Please read the records below and return each line holding the string "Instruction".

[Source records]
....................

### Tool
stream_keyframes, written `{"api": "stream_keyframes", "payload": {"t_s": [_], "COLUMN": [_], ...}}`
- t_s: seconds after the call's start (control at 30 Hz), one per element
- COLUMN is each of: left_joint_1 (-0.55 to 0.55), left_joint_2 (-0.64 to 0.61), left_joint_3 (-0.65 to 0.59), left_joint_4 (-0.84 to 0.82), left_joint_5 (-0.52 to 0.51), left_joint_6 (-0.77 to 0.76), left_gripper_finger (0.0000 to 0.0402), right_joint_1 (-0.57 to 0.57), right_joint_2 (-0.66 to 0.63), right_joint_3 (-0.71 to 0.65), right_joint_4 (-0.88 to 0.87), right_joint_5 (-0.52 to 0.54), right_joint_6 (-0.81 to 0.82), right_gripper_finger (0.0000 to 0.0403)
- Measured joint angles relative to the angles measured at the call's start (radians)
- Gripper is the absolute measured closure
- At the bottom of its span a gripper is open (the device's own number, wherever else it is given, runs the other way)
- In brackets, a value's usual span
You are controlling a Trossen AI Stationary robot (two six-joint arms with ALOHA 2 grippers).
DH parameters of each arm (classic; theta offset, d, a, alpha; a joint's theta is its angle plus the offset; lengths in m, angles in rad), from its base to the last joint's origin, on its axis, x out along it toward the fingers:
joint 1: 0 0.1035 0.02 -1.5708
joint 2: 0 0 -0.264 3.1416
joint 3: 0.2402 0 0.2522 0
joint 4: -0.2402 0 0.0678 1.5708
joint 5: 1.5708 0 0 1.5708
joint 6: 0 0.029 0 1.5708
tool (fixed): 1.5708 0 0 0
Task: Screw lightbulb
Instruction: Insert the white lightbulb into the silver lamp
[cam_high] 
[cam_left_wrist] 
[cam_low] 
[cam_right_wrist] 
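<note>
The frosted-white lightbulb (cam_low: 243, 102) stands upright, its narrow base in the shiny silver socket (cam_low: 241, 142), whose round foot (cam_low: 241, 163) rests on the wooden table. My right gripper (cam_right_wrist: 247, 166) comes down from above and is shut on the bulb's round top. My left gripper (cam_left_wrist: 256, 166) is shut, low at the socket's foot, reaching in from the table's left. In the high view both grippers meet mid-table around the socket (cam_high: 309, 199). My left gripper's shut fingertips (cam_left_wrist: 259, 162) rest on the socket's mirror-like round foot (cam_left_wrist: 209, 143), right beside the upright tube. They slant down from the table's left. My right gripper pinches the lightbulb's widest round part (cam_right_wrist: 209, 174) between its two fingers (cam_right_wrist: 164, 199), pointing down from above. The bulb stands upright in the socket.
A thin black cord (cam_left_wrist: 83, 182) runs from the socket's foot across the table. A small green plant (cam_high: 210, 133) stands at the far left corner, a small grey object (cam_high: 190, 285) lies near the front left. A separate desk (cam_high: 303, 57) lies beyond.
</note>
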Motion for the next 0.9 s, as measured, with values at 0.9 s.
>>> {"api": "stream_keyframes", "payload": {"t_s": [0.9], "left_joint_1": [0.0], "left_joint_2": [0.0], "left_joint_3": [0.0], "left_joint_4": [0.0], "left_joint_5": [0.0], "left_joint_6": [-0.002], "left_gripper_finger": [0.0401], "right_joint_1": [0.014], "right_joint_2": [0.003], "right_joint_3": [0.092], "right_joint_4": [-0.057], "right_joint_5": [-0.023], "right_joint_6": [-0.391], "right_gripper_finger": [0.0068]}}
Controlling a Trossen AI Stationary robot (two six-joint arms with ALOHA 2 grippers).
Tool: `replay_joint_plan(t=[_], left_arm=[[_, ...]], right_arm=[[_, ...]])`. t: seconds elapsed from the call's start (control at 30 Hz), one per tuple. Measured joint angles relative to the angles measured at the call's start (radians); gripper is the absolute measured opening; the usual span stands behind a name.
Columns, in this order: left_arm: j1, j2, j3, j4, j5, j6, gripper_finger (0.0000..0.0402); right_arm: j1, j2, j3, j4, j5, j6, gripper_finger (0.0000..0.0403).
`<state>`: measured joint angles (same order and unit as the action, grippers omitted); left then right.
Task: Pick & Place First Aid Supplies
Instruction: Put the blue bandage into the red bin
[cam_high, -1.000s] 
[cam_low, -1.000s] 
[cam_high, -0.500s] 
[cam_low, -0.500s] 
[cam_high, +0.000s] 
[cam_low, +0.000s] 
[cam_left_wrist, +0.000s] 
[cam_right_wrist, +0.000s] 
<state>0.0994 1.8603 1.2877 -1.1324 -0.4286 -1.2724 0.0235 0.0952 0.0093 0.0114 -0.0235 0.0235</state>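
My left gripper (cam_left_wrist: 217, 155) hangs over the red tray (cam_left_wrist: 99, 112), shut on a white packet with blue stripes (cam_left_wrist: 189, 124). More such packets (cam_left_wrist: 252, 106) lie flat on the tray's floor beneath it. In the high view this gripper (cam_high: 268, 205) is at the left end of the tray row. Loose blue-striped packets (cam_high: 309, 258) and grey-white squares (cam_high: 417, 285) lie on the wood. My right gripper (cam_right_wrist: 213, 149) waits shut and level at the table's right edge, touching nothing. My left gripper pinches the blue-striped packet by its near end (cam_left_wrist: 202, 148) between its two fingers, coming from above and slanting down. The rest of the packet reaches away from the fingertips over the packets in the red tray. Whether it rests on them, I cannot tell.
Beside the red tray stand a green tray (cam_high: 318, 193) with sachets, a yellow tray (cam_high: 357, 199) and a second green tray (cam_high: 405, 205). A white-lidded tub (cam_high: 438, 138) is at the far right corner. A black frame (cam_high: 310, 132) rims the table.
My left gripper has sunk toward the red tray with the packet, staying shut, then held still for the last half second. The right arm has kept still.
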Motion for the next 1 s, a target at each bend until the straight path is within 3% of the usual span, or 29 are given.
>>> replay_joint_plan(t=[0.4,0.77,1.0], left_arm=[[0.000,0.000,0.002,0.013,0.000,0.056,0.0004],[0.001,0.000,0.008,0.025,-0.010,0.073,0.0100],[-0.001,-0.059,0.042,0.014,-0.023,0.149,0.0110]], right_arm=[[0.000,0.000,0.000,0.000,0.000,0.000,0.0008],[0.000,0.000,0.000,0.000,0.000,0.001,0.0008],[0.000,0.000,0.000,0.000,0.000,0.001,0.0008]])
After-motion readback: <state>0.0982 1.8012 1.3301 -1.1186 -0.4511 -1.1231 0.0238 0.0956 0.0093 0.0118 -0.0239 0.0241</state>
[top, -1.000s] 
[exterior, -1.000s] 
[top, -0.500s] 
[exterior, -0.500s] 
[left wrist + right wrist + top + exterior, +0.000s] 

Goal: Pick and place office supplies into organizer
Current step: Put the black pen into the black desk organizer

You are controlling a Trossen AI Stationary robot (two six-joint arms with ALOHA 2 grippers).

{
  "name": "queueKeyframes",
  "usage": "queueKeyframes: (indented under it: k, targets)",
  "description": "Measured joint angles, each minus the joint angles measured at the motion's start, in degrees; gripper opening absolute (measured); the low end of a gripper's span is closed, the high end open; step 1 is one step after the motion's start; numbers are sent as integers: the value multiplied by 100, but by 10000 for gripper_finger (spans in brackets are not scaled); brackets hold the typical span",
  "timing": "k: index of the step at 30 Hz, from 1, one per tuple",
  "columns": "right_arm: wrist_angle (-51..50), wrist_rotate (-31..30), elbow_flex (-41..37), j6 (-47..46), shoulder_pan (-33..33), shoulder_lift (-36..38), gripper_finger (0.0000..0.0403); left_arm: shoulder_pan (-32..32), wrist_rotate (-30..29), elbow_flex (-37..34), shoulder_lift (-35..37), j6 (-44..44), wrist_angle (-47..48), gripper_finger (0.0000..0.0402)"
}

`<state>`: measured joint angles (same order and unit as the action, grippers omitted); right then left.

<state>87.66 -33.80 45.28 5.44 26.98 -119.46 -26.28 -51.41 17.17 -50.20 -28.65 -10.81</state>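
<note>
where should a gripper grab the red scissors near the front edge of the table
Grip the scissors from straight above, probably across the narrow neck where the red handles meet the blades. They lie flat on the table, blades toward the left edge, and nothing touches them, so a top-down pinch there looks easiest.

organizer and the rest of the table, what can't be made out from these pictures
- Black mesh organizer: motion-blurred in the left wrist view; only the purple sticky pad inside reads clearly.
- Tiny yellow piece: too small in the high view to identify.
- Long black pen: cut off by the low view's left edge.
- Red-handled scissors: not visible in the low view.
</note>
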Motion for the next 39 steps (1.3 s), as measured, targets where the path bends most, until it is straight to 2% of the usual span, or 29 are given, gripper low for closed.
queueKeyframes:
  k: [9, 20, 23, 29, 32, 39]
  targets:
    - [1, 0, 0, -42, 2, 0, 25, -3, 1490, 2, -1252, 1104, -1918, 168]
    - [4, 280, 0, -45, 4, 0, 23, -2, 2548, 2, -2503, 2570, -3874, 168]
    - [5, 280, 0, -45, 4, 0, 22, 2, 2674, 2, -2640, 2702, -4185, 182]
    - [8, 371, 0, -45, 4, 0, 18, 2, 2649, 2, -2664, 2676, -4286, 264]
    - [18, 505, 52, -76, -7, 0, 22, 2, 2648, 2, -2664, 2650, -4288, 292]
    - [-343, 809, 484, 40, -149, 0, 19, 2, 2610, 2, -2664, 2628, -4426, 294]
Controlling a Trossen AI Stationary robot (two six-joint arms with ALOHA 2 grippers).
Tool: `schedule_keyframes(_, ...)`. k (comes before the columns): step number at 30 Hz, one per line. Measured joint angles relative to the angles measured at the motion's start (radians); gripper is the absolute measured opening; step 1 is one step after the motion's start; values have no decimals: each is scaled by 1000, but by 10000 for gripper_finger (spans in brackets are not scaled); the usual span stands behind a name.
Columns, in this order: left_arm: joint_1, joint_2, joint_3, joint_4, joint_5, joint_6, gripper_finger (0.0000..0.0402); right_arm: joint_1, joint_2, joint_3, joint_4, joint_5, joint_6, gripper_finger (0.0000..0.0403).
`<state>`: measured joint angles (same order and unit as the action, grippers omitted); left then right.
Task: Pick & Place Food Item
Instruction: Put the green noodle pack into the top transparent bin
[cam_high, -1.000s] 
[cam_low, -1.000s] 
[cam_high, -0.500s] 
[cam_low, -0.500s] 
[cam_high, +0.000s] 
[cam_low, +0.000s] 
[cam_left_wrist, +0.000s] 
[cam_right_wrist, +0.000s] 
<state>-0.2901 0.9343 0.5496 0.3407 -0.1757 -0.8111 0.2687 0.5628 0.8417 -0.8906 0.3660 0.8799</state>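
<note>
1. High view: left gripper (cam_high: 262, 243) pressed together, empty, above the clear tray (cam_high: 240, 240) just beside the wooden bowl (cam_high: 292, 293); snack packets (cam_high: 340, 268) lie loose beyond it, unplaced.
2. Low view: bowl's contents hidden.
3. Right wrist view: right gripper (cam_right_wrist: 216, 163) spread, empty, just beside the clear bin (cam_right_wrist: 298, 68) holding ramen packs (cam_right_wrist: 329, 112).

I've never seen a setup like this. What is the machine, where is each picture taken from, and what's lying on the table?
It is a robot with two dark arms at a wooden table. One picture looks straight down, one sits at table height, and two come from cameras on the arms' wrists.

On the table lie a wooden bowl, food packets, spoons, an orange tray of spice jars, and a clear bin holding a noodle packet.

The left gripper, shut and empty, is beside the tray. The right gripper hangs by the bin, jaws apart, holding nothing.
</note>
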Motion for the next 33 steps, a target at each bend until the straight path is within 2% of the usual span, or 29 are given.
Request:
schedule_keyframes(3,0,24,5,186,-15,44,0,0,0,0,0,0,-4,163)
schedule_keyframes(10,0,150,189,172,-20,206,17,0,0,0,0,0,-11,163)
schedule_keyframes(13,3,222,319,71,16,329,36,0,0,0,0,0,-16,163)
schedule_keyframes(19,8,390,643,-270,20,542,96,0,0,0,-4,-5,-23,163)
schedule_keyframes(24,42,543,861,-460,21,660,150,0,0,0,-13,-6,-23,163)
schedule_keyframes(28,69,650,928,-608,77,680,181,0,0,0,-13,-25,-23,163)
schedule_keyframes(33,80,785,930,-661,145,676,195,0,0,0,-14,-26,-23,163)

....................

Reply:
Instruction: Insert the white lightbulb into the silver lamp
Instruction: Put the blue bandage into the red bin
Instruction: Put the green noodle pack into the top transparent bin

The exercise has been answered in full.